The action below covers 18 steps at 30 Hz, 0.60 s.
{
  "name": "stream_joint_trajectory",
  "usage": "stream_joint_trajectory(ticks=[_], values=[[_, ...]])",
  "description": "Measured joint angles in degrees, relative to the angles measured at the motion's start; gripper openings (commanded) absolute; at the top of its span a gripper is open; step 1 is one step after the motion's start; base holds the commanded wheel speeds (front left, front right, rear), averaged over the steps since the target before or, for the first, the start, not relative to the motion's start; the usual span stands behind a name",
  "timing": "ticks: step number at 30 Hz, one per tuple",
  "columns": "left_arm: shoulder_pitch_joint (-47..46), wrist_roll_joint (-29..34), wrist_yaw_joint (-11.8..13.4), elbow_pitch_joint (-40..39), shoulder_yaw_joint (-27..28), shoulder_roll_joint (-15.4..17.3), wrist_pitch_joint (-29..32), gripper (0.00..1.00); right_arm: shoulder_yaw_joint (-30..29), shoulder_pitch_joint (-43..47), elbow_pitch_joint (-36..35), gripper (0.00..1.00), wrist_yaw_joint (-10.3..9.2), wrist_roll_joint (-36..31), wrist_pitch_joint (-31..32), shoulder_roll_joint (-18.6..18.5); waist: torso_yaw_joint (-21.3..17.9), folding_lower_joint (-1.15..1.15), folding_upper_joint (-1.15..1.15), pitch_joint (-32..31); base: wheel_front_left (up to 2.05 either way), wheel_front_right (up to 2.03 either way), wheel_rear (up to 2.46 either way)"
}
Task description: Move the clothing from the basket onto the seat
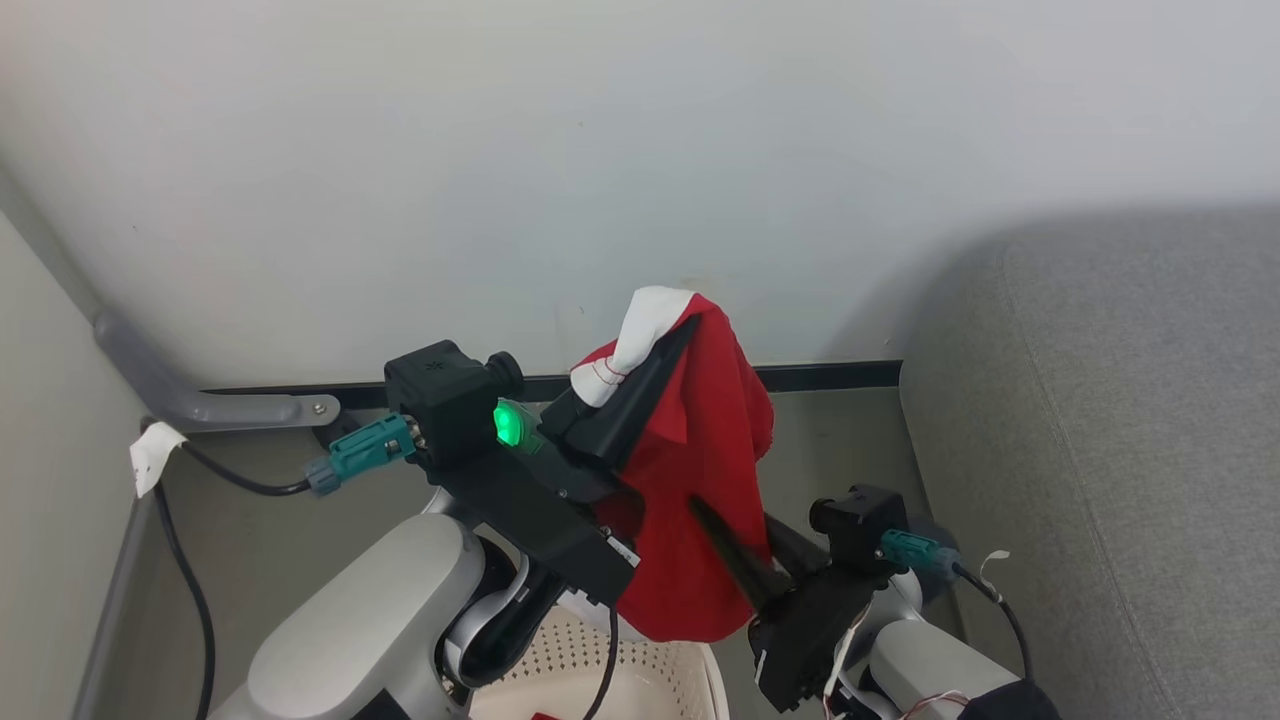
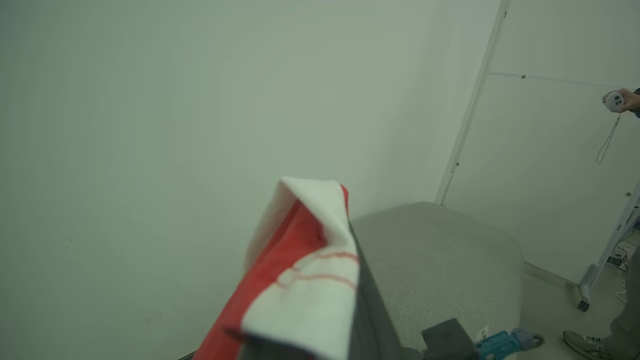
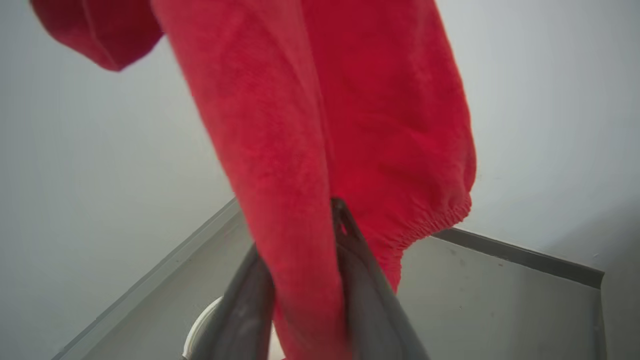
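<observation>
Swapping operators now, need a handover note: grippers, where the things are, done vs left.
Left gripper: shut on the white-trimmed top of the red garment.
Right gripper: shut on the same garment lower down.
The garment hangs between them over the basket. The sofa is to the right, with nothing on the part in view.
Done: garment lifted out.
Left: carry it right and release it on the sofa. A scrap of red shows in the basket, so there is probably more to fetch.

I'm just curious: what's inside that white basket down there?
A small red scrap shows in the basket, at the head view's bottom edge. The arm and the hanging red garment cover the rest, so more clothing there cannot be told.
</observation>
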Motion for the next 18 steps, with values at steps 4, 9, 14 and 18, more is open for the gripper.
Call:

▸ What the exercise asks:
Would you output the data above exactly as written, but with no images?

▸ Task response:
The action below covers 18 steps at 30 Hz, 0.60 s.
{
  "name": "stream_joint_trajectory",
  "usage": "stream_joint_trajectory(ticks=[_], values=[[_, ...]])",
  "description": "Measured joint angles in degrees, relative to the angles measured at the motion's start; gripper openings (commanded) absolute; at the top of its span a gripper is open; step 1 is one step after the motion's start; base holds the commanded wheel speeds (front left, front right, rear), averaged over the steps since the target before or, for the first, the start, not relative to the motion's start; the usual span stands behind a name",
  "timing": "ticks: step number at 30 Hz, one per tuple",
  "columns": "left_arm: shoulder_pitch_joint (-47..46), wrist_roll_joint (-29..34), wrist_yaw_joint (-11.8..13.4), elbow_pitch_joint (-40..39), shoulder_yaw_joint (-27..28), shoulder_roll_joint (-15.4..17.3), wrist_pitch_joint (-29..32), gripper (0.00..1.00); right_arm: shoulder_yaw_joint (-30..29), shoulder_pitch_joint (-43..47), elbow_pitch_joint (-36..35), gripper (0.00..1.00), wrist_yaw_joint (-10.3..9.2), wrist_roll_joint (-36..31), wrist_pitch_joint (-31..32), shoulder_roll_joint (-18.6..18.5); waist: torso_yaw_joint (-21.3..17.9), folding_lower_joint (-1.15..1.15), folding_upper_joint (-1.15..1.15), pitch_joint (-32..31); base: wheel_front_left (up to 2.05 either way), wheel_front_right (up to 2.03 either way), wheel_rear (up to 2.46 either way)"
}
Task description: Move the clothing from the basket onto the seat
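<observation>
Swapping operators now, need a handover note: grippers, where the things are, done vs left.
Left gripper: shut on the white-trimmed top of the red garment.
Right gripper: shut on the same garment lower down.
The garment hangs between them over the basket. The sofa is to the right, with nothing on the part in view.
Done: garment lifted out.
Left: carry it right and release it on the sofa. A scrap of red shows in the basket, so there is probably more to fetch.

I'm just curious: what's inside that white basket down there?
A small red scrap shows in the basket, at the head view's bottom edge. The arm and the hanging red garment cover the rest, so more clothing there cannot be told.
</observation>
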Motion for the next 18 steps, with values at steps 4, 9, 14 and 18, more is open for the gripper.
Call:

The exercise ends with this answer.